[Stored data entries]
....

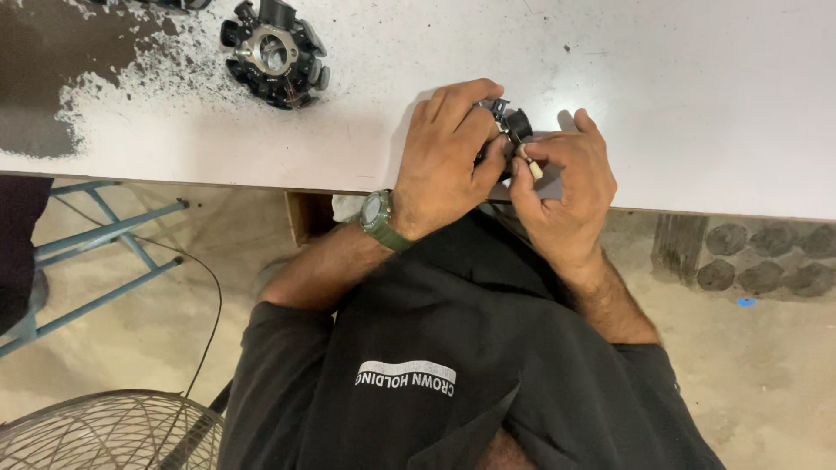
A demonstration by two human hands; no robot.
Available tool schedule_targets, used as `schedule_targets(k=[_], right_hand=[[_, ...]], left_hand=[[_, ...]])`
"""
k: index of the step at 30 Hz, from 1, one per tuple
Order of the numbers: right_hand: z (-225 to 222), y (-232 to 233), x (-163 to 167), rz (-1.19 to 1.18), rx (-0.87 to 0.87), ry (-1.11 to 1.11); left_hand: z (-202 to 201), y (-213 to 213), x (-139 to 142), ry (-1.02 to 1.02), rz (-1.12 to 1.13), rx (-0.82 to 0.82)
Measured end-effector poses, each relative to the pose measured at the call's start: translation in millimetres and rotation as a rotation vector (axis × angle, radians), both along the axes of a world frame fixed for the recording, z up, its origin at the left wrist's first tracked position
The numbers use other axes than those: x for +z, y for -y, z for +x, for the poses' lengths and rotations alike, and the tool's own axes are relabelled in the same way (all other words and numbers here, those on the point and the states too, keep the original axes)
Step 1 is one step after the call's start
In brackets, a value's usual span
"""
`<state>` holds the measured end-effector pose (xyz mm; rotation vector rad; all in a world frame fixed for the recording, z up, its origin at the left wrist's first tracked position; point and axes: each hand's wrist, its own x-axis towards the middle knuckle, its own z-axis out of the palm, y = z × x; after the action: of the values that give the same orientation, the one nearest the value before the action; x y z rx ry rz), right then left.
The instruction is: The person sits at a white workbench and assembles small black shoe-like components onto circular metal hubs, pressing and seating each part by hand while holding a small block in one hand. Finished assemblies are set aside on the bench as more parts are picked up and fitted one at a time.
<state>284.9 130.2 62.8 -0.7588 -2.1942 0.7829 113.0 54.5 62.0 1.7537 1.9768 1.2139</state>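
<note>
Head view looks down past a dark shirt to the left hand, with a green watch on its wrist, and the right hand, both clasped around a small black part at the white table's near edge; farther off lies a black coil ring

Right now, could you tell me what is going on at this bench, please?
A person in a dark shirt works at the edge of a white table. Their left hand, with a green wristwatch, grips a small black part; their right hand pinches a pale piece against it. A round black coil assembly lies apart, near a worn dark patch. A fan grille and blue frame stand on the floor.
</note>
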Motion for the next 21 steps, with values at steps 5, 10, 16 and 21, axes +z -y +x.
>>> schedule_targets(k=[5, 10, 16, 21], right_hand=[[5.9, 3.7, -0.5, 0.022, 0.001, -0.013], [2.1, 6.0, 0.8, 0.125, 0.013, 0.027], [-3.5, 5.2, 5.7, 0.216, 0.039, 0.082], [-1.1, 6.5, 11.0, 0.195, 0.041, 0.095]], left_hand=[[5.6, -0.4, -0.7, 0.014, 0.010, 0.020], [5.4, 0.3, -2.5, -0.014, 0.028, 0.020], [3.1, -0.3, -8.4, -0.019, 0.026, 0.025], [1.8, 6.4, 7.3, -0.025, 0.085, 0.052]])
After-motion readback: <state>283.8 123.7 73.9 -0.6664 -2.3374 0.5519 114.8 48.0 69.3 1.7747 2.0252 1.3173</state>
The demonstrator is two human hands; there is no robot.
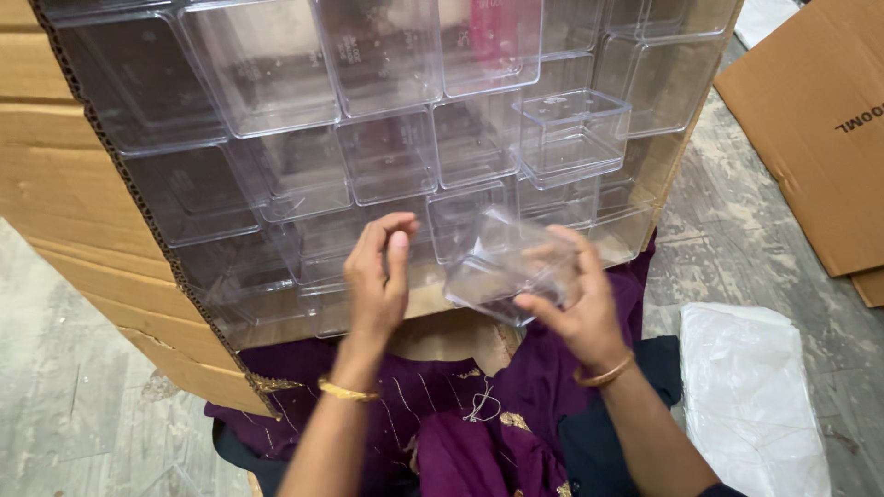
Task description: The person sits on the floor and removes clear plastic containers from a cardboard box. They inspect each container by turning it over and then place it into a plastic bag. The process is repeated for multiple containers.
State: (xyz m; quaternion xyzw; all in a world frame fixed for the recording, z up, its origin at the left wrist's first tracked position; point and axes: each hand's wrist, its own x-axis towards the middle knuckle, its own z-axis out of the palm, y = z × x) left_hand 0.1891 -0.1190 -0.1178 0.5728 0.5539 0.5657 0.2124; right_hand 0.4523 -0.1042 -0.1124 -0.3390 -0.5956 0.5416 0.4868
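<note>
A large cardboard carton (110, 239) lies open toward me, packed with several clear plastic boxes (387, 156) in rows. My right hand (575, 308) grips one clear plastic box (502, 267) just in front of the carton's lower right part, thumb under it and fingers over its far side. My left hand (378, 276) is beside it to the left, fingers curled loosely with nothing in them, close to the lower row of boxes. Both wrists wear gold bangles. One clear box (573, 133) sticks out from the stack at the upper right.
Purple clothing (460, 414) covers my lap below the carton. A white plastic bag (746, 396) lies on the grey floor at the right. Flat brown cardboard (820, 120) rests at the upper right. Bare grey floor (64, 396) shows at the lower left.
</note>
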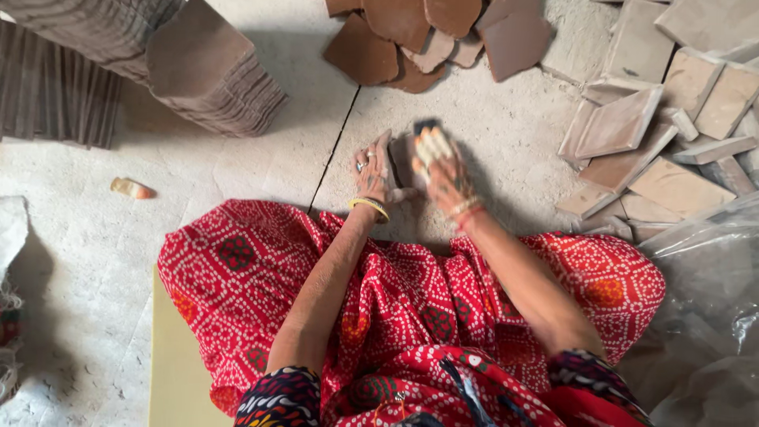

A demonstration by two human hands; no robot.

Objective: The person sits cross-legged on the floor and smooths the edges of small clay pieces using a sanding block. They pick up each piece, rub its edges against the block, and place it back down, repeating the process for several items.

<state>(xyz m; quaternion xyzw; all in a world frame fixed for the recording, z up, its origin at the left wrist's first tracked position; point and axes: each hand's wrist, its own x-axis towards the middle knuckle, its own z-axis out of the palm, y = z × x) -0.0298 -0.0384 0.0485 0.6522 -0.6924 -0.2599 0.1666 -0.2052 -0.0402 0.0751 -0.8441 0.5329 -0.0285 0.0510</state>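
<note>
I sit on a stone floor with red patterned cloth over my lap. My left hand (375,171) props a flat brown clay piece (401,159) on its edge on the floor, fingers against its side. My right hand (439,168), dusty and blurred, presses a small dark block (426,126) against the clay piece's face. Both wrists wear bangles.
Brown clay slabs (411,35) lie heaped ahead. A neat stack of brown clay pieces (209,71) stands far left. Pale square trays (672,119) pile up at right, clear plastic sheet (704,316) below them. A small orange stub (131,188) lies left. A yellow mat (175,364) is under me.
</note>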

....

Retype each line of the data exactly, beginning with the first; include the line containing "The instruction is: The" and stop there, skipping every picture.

_Answer for this exercise_
A demonstration by two human hands; no robot.
Available tool schedule_targets, used as `schedule_targets(k=[_], right_hand=[[_, ...]], left_hand=[[_, ...]])`
"""
k: index of the step at 30 Hz, from 1, one per tuple
Order of the numbers: right_hand: z (-225 to 222), y (-232 to 233), x (-163 to 167), rz (-1.19 to 1.18), rx (-0.87 to 0.87), ry (-1.11 to 1.11); left_hand: z (-202 to 201), y (-213 to 213), x (-139 to 142), ry (-1.02 to 1.02), rz (-1.12 to 1.13), rx (-0.82 to 0.82)
Measured end-effector poses, each relative to the pose measured at the call's start: translation in millimetres and rotation as a rotation vector (axis × angle, radians), both along the axes of a world frame fixed for the recording, z up, its origin at the left wrist's first tracked position
The numbers use other axes than those: x for +z, y for -y, z for +x, for the poses' lengths and rotations alike, and the tool's own axes are relabelled in the same way (all other words and numbers here, those on the point and the states too, keep the original axes)
Step 1 is one step after the call's start
In brackets, a value's usual span
"""
`<state>` holds the measured end-effector pose (xyz mm; rotation vector rad; all in a world frame fixed for the recording, z up, its origin at the left wrist's first tracked position; point and axes: each hand's wrist, its own x-axis towards the middle knuckle, its own z-axis out of the palm, y = z × x; after the action: of the values that give the same orientation, the one nearest the value before the action; x y z rx ry rz), right then left.
The instruction is: The person sits at a white workbench and assembles small black shoe-like components onto circular metal hubs, pressing and seating each part by hand while holding a small block in one hand. Finished assemblies are set aside on the bench as more parts are picked up and fitted one at a time.

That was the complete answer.